Skepta’s no-nonsense uniform of all-black and white tracksuits tends to keep him well well clear of labels and logos (except that bootleg Gucci cap he’s been wearing in Morocco). Skepta is proof that you can wear the simplest uniform and still slide in the best dressed list two years in a row.
The super-likeable and talent-nurturing owner of MACHINE-A can be spotted mixing up Raf Simons, Alyx Studio, Liam Hodges, Cav Empt, Xander Zhou and many more. Sportswear, bondage, skinhead, hoodie and statement tops like “Sinner”, “Twink” and “Empathy” are all mixed up in his own perfectly personal way.
The creator of A-COLD-WALL* (and Kanye protégé) reps his own designs (heavily washed jersey, utility, exposed seams, muted colours and well-placed logos) mixed in with the latest NikeLab. The sunglasses he’s been propping on his head are bringing back those UK garage vibes.
GQ Style’s Fashion Director joked at the summer’s Paris men’s shows that he looked like the private security for his colleagues Luke Day and Gary Armstrong. Some proper Brit lad/football terrace styles from the Liverpool FC-supporting and Stone Island-loving stylist. In a sea of Vêtements, you’ll catch him looking better in a flat cap, Burberry check shirt and Ralph Lauren teddy bear jumper.
Skater, artist and designer Blondey McCoy has become a bit of a muse for one of i-D’s ongoing favourite photographers Alasdair McLellan. As a poster boy for Palace and his own apparel line-up, Thames London, McCoy’s look is made up of banging tracksuits, gold jewellery and the kind of wardrobe that would make the entirety of the Southbank skate park weep.
Scottish-bred, London-based, 26-year-old Charles Jeffrey is the kind of designer who doesn’t just live and breathe his label Loverboy – he also runs a club night by the same name. His personal aesthetic is as rich and anarchic as the looks that stride down the catwalk, from acid bright hair and Blitz Club facepaint to Victoriana-inspired tailoring and exaggerated silhouettes.
Streetwear would be the simplified description of Jordan Vickors’ style. The photographer who models and dabbles with casting (while working as a fashion assistant and patrolling the shopfloor at MACHINE-A) works with Stüssy and wears Needles trackpants, Gosha and Kanye’s Calabasas merch like it’s nuthin’.
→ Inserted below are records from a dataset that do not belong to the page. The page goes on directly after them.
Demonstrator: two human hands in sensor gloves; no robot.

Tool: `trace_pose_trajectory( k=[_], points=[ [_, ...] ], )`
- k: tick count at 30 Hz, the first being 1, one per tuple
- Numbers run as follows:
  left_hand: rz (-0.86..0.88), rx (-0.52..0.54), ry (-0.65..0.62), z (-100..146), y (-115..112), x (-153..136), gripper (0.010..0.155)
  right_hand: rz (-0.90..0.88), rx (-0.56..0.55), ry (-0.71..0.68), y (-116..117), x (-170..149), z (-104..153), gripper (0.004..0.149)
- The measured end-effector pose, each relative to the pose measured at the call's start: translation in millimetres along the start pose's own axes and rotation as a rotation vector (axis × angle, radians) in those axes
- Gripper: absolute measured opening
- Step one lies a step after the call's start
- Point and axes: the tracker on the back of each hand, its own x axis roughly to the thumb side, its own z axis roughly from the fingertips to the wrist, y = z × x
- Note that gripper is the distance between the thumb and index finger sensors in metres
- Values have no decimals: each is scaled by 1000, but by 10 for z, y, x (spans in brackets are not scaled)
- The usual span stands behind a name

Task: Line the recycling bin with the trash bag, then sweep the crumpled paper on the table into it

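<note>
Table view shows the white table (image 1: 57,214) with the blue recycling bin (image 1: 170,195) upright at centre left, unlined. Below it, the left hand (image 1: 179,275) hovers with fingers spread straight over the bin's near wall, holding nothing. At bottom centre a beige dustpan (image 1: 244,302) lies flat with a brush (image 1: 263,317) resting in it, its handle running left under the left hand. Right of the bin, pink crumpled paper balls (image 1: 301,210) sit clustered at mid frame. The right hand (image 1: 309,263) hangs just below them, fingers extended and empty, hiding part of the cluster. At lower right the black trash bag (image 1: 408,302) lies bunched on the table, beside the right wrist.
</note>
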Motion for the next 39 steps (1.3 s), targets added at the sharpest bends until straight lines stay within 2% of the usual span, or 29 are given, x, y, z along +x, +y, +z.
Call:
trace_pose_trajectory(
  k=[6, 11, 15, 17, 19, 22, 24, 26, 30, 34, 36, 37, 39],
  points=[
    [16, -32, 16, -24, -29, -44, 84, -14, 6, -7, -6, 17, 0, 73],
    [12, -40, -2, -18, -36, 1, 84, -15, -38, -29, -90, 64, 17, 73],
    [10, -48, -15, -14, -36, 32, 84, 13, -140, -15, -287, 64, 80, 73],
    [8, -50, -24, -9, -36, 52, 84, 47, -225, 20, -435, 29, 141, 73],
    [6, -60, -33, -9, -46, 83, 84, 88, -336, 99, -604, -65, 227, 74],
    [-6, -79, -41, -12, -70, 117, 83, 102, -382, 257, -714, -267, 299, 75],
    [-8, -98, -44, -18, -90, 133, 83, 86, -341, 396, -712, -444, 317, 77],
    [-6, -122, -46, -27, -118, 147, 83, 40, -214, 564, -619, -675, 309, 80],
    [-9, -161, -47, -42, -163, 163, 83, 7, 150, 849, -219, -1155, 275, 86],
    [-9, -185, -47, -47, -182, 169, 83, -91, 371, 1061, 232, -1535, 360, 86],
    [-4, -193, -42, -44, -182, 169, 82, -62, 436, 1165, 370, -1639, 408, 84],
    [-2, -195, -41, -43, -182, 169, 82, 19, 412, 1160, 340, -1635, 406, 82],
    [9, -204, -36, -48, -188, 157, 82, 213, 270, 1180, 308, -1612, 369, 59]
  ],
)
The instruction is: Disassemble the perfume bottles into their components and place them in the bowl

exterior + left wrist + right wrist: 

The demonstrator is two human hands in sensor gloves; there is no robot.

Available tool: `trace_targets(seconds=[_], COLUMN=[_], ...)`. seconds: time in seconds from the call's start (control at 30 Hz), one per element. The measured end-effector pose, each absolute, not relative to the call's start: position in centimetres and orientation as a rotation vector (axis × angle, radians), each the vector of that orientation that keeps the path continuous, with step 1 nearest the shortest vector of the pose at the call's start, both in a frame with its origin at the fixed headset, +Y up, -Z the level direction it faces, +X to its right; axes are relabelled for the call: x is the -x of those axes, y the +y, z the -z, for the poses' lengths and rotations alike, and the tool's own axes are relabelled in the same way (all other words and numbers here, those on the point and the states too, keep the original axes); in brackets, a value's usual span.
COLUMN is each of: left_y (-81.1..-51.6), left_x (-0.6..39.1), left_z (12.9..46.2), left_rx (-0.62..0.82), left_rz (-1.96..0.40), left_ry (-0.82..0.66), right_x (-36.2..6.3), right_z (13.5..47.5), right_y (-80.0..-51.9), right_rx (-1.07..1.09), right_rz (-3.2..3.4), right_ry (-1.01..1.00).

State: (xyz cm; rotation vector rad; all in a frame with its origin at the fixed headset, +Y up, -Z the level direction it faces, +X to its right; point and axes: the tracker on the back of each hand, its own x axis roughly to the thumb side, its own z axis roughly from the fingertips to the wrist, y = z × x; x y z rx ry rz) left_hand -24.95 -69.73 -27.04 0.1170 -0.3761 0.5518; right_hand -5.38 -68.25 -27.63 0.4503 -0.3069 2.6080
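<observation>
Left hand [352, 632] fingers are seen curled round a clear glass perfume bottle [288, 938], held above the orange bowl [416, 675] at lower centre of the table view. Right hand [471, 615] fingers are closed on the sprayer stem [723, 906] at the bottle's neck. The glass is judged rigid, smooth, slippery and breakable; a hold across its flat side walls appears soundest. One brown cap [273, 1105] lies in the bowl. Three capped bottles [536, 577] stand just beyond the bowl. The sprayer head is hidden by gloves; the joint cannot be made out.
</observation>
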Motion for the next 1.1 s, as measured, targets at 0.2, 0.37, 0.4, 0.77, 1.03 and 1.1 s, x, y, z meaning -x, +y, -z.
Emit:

Having modelled for Comme des Garçons and Gosha Rubchinskiy, it’s no surprise that 17-year-old model, designer and video artist Jim Longden would eventually drop a clothing line. With an upcoming Dover Street Market collaboration in the works, the kid shows no sign of slowing down. Keep an eye.
The original self-proclaimed Art Dad (with a penchant for dirtied up Raf Simons sneakers and Gucci tennis shoes) was once known as the ‘layer god’ amongst certain circles. Think beaver-fur lined lumberjacks from Marc Jacobs with oversized Raf varsity sweaters, vintage Sade tees from the homie at Chapel Vintage and enough glittery Needles trackpants to last a lifetime.
Leicester-born Nicholas Daley has a style reminiscent of 1980s Buffalo boy icon Barry Kamen. Daley’s style features lots of loose tailoring and high-waisted 1940s-style trousers, a look he’s channeled into his eponymous menswear line, which went from Saint Martins graduate show to BEAMS Japan in one collection.
Another Kanye protégé, graphic designer GEO is a master of monochrome. You can spot him wearing pieces from his first collection of apparel, mixing cut-off jeans with a panther motif (that sold out in 20 minutes when they were released in Japan) and fluoro socks.
At 14-years-old, Leo Mandella has risen to insta-fame in no time. A poster-boy for The Basement, he’s a devoted Supreme kid (but you might spot him in a full Gucci tracksuit) and now he’s moving into the apparel game with his own line of tees and tracksuits.